Lightweight steering equipment based on prestressed modal analysis

Abstract

As the key component to control the driving direction of the vehicle, the steering device always bears large vibration and load. In order to improve structural performance and reduce costs, a multi-objective optimization method based on the results of prestressed modal analysis was proposed, which can achieve significant lightweight and cost-effectiveness improvement. Based on the principle and working characteristics of the steering device, the minimum value of mass, minimum value of maximum stress, maximum value of equivalent stiffness were set as optimization objectives. Through finite element analysis, the prestressed modal module was constructed, and the strength and modal characteristics of the steering device were obtained.

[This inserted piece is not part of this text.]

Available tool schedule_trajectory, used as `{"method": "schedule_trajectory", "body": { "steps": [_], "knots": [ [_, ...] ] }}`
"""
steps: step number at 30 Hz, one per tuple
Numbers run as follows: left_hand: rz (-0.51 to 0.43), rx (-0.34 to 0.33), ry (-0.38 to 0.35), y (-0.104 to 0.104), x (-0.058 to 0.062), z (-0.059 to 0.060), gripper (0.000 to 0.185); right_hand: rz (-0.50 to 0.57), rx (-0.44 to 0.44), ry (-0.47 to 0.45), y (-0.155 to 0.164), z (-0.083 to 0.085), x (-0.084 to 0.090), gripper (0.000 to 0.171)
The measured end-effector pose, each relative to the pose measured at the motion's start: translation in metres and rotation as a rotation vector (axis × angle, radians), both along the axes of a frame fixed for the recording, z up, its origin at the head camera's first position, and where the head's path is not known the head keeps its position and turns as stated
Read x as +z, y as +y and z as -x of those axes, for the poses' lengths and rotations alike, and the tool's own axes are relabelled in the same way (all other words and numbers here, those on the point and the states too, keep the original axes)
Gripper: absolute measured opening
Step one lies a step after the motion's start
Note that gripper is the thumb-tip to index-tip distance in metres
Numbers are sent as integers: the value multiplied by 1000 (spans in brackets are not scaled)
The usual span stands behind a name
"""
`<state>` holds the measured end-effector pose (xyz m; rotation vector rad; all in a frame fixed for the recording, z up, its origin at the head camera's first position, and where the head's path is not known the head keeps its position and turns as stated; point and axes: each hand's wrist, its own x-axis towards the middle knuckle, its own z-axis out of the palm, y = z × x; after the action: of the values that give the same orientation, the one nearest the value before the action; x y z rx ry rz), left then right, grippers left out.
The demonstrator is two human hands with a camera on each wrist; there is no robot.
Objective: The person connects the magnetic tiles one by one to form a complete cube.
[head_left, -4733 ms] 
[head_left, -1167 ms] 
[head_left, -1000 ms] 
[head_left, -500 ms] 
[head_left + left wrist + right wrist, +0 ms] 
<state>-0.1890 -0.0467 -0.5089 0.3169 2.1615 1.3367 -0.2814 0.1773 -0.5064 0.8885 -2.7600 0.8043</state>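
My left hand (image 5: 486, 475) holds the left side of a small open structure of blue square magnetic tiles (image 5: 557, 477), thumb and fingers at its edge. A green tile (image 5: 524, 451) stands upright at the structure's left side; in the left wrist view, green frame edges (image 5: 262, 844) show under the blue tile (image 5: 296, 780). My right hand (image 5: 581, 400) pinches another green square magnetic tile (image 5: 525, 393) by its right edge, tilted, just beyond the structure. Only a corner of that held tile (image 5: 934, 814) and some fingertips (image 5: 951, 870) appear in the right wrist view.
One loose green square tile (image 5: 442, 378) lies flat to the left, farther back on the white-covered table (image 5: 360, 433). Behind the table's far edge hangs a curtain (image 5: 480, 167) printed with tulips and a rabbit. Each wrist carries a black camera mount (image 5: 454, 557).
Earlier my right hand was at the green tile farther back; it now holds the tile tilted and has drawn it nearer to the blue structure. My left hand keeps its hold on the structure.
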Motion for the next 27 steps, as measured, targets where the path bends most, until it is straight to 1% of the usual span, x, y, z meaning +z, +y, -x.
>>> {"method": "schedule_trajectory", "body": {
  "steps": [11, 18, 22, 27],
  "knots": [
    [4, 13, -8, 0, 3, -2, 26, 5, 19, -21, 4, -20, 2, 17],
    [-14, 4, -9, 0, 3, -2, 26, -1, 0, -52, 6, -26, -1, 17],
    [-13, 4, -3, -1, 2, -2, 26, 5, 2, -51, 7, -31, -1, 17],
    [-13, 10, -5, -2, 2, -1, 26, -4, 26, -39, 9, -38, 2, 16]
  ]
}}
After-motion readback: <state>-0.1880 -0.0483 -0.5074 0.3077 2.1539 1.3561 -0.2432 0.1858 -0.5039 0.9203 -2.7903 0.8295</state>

In order to verify the accuracy of prestressed modal analysis, the vibration testing experimental platform was built in a non free state. The excitation and response signals can be obtained through sensors and data acquisition devices and used as input and output data. According to the comparative analysis of simulated vibration modes, it can be concluded that the coupling analysis of strength and mode is more in line with actual boundary conditions and has high reliability. The DOE (Design of Experience) method was adopted to construct discrete corresponding values between design variables and optimization objectives based on the results of prestressed modal analysis. In order to better evaluate the cost-effectiveness of lightweight, a comparative analysis was conducted on the results of primary and secondary lightweight. The results show that the prestressed modal analysis method can achieve good dynamic analysis accuracy. Without reducing strength and equivalent stiffness, the mass of the steering device can be reduced by 14 %, achieving high economic benefits.